# [DX9] IDirect3DDevice9::Present() way to long

This topic is 3001 days old which is more than the 365 day threshold we allow for new replies. Please post a new topic.

## Recommended Posts

Hey, As a school project I'm currently developing a renderingframework with some features to enable gameplay-programming. Everything was going great, untill today. A few hours ago, I started testing the rendering performance on large scenes, and as it turns out, with only 200 planes to render (shared vertex-/index-buffer) my framerate nearly reaches 4. I profiled the render-cycle, and it looks as if calling the Present(0, 0, 0, 0); method on my device-pointer takes about 200msec. It might be interesting to know that the framework renders the scene on a seperate-thread than the main thread and that the device is created with the D3DCREATE_MULTITHREADED flag. (which doen't seems to make any difference)
// Behaviour flags
devBehaviourFlags = D3DCREATE_PUREDEVICE | D3DCREATE_MULTITHREADED | D3DCREATE_HARDWARE_VERTEXPROCESSING;

// presentParams
m_ePP.BackBufferWidth = 1280;
m_ePP.BackBufferHeight = 768;
m_ePP.BackBufferFormat = bFullscreen ? D3DFMT_X8R8G8B8 : m_eDisplayMode.Format;
m_ePP.BackBufferCount = 1;
m_ePP.MultiSampleType = D3DMULTISAMPLE_NONE;
m_ePP.MultiSampleQuality = 0;
m_ePP.hDeviceWindow = KiCodil::GetRenderWindow()->GetWindow();
m_ePP.Windowed = !bFullscreen;
m_ePP.EnableAutoDepthStencil = true;
m_ePP.AutoDepthStencilFormat = D3DFMT_D24X8;
m_ePP.Flags = 0;
m_ePP.FullScreen_RefreshRateInHz = D3DPRESENT_RATE_DEFAULT;
m_ePP.PresentationInterval = D3DPRESENT_INTERVAL_IMMEDIATE;

// before rendering
HR(m_pDevice->Clear(0, NULL, D3DCLEAR_TARGET | D3DCLEAR_ZBUFFER, D3DCOLOR_RGBA(255, 255, 255, 0), 1.0f, 0));
HR(m_pDevice->BeginScene());

// after rendering
HR(m_pDevice->EndScene());
HR(m_pDevice->Present(NULL, NULL, NULL, NULL)); <= this devil takes about 200msec each frame

So, anybody any ideas on how to speed up the Present(0, 0, 0, 0); ?

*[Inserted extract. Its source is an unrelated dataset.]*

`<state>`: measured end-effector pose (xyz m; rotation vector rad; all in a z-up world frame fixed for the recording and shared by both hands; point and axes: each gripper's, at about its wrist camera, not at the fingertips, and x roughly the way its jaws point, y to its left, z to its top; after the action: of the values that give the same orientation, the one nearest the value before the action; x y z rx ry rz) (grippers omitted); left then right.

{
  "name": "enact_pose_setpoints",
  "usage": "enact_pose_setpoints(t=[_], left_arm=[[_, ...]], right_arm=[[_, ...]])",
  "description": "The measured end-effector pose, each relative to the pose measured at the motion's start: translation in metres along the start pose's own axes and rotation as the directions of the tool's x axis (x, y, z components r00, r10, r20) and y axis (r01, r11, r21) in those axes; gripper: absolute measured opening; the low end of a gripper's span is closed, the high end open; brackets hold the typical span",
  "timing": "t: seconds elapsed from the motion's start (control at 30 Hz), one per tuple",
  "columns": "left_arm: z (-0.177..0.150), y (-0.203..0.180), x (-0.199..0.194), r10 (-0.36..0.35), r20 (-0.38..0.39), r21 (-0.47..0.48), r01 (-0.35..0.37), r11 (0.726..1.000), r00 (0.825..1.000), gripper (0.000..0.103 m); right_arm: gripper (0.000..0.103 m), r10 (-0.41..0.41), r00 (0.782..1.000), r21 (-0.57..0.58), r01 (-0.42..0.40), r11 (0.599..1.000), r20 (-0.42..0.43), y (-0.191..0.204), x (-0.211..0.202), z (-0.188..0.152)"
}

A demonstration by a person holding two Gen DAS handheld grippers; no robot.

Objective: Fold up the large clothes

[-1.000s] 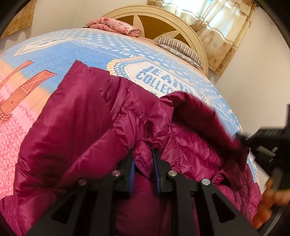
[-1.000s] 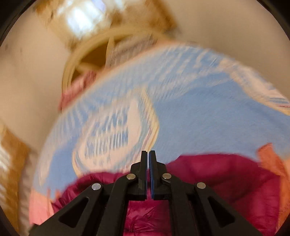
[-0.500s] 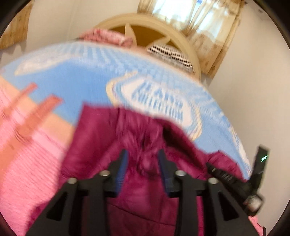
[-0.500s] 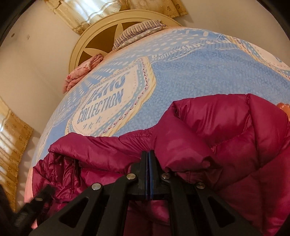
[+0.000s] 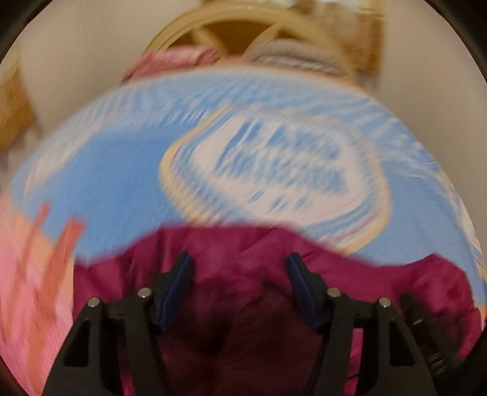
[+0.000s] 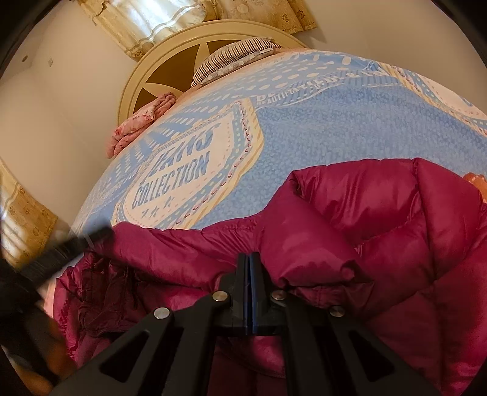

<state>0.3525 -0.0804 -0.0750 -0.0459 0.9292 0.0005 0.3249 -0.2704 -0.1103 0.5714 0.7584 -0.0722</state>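
A magenta puffer jacket (image 6: 380,231) lies bunched on the blue printed bedspread (image 6: 334,128). It also shows in the blurred left wrist view (image 5: 240,268). My left gripper (image 5: 240,262) is open just above the jacket, holding nothing. My right gripper (image 6: 249,259) has its jaws pressed together at a fold of the jacket's edge; no fabric shows between the pads. The left gripper also shows as a dark blur at the left edge of the right wrist view (image 6: 61,246).
A round cream headboard (image 6: 170,58) stands at the far end of the bed with a striped pillow (image 6: 234,54) and a folded pink floral cloth (image 6: 143,121). Curtains (image 6: 146,21) hang behind. A wall runs along the left side.
My left gripper has let go of the jacket fold, opened wide and pulled back. The jacket has dropped flatter on the bed. My right gripper stays shut at the jacket's edge.
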Motion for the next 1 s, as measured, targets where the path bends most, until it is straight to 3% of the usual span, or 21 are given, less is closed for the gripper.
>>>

##### Share on other sites
1: is this debug or release?

2: How are you profiling? With your own code if so can you describe it, if another program which one?

3: I'm assuming this is in windowed mode? if so try fullscreen do you get the same results?

4: Have you try'd cranking up your poly count to see if it actually increases the time it takes?

##### Share on other sites
Quote:
 Original post by freeworld1: is this debug or release?

This is in debug-mode as well as release-mode

Quote:
 Original post by freeworld2: How are you profiling? With your own code if so can you describe it, if another program which one?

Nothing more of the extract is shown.